Announcing Cradle-7.3 - start your free trial here

3SL Reference

State Transition Diagram (STD)

State Transition Diagrams (STDs) are used along with specifications to define the functional detail for a system.

Unlike data processes, control processes have a specialised role: enforcing sequencing over environmental control stimuli to the system, and the internal operation of the system. A control process is defined on an STD that represents the definition of the control process as a finite-state-machine. The number of the STD is the same as the number of the control process it defines.

The finite-state-machine enters an initial state when activated, either notionally at system startup or when the control process is activated by an enable or trigger prompt. In entering this initial state, it may perform some actions, defined below.

Once in a state, the finite-state-machine may only enter another state by making a transition to the new state. A transition is only possible when its condition is satisfied, and in moving to the new state the finite-state-machine may perform zero or more actions. Every state must be the destination of at least one transition. A transition may cause the finite-state-machine to return to the same state, i.e. the old and new states resulting from a transition may be the same.

Transition conditions consist of one or more expressions combined with any of the operators AND, OR and NOT. The transition only occurs when the condition is true, that is, when the input event flow(s) is/are present. The finite-state-machine makes transitions between states in response to some internal (to the system) or external (from the environment) event. Environmental control-related events are often modelled as input event flows to a control process, that in turn cause transitions (and consequential actions) in the control process’s STD.

A transition action can take one of three forms:

  • The activation of a named output event flow from the parent control process
  • The control of a named process that is connected to the STD’s parent control process by a prompt originating from the control process. These actions can take one of the following forms:
  • ENABLE process name - enable the named process
  • ENABLE: process name - enable the named process
  • D: process name - disable the named process
  • DISABLE process name - disable the named process
  • DISABLE: process name - disable the named process
  • T: process name - trigger the named process
  • TRIGGER process name - trigger the named process
  • TRIGGER: process name - trigger the named process
  • The control of a named output event flow from the parent control process:
  • R: flow name - raise the named continuous flow
  • RAISE flow name - raise the named continuous flow
  • RAISE: flow name - raise the named continuous flow
  • L: flow name - lower the named continuous flow
  • LOWER flow name - lower the named continuous flow
  • LOWER: flow name - lower the named continuous flow
  • S: flow name - signal the named discrete flow
  • SIGNAL flow name - signal the named discrete flow
  • SIGNAL: flow name - signal the named discrete flow

You can put algebraic expressions in conditions and actions, e.g.:

I < 10

for a condition and

i++

for an action.

Elements of algebraic expressions are not consistency checked, e.g. we do not look for a data definition called I or i in the above examples.
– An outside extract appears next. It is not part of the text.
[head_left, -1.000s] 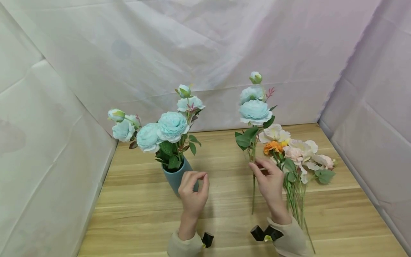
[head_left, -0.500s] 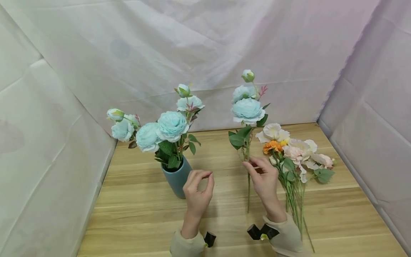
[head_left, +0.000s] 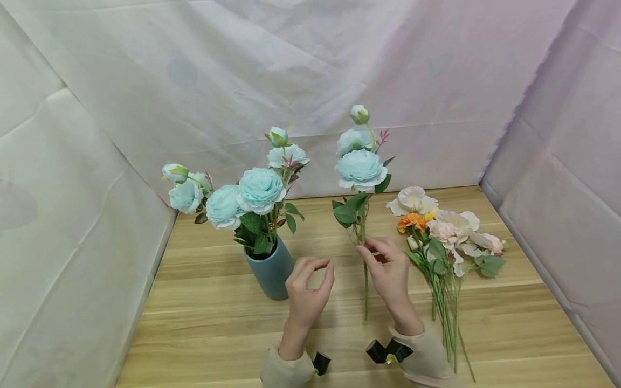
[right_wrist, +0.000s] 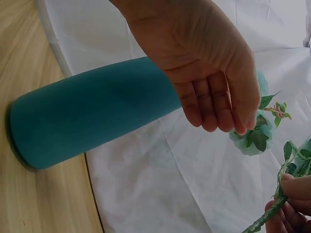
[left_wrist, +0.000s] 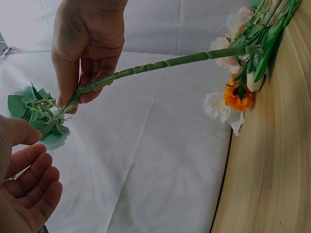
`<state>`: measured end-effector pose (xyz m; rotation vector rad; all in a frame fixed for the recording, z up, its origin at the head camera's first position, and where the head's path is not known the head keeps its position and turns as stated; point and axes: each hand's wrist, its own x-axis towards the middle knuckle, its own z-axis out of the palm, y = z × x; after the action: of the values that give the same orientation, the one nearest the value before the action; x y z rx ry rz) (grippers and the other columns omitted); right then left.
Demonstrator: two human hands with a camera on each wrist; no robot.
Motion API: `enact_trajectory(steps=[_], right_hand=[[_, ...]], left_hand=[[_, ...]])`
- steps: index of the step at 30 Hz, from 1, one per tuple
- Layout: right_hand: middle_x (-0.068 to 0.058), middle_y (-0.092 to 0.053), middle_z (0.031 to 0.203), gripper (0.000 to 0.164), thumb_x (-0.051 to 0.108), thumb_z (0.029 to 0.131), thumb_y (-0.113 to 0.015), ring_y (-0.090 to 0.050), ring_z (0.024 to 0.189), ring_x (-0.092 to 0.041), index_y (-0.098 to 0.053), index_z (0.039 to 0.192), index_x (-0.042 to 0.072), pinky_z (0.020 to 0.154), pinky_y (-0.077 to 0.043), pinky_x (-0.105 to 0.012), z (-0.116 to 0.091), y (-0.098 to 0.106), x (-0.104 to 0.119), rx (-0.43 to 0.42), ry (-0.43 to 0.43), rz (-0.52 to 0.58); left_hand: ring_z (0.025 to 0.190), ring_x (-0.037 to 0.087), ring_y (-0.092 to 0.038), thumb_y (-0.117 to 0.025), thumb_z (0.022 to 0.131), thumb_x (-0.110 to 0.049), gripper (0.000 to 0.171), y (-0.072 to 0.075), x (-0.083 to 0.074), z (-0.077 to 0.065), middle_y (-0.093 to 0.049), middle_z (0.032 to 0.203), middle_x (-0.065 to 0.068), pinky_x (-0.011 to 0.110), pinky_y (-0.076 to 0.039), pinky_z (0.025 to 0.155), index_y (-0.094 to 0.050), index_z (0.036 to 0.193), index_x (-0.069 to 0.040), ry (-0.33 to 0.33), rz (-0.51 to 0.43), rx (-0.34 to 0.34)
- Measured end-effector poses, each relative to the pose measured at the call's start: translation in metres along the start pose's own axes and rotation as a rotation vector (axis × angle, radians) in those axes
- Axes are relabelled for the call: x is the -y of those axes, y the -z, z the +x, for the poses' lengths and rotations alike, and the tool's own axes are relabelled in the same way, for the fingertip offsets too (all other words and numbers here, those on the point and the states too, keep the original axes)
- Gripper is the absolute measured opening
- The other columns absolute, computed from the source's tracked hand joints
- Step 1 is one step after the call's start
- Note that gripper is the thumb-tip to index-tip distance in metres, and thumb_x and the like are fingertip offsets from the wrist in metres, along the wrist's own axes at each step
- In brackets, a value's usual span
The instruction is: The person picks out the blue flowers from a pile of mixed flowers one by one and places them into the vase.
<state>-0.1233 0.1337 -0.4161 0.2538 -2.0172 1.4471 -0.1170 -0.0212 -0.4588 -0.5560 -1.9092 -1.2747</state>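
Between finger and thumb, my right hand [head_left: 392, 272] pinches the green stem [left_wrist: 165, 63] of an artificial light-blue flower [head_left: 361, 170]. It is held upright above the table, its leaves just over the fingers and the bare stem hanging below. My left hand [head_left: 309, 293] hovers to its left, fingers loosely curved, thumb apart from them, with nothing held. Just beyond the left hand stands a blue-teal vase [head_left: 270, 274], holding similar light-blue flowers [head_left: 262, 190] with buds and dark leaves. In the right wrist view the left hand partly covers the vase [right_wrist: 92, 114].
On the right of the wooden table [head_left: 204, 318] lies a loose bunch of artificial flowers, including an orange bloom [head_left: 412, 221], a pink bloom [head_left: 443, 232] and white blooms [head_left: 412, 200], stems toward the front. White cloth [head_left: 310, 64] hangs behind and at both sides.
My right hand has moved left with the light-blue flower, away from the loose bunch. The left hand has shifted slightly right, away from the vase, its thumb and fingers spreading a little.
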Motion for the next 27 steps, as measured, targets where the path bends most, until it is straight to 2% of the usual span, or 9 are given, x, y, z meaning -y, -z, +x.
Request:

The presence of < > + - * / triggers something being recognised as an algebraic expression.

Note: Both conditions and actions are associated with transitions by the Cradle system, so the Cradle diagram requires that a transition must be selected before either of these types of object can be drawn. These are the only objects that have to be drawn in this manner.

STDs are not hierarchical. Their connectivity is:

Diagram of the connectivity of a State Transition Diagram

STDs are available in models in both in the Essential and Implementation Domains.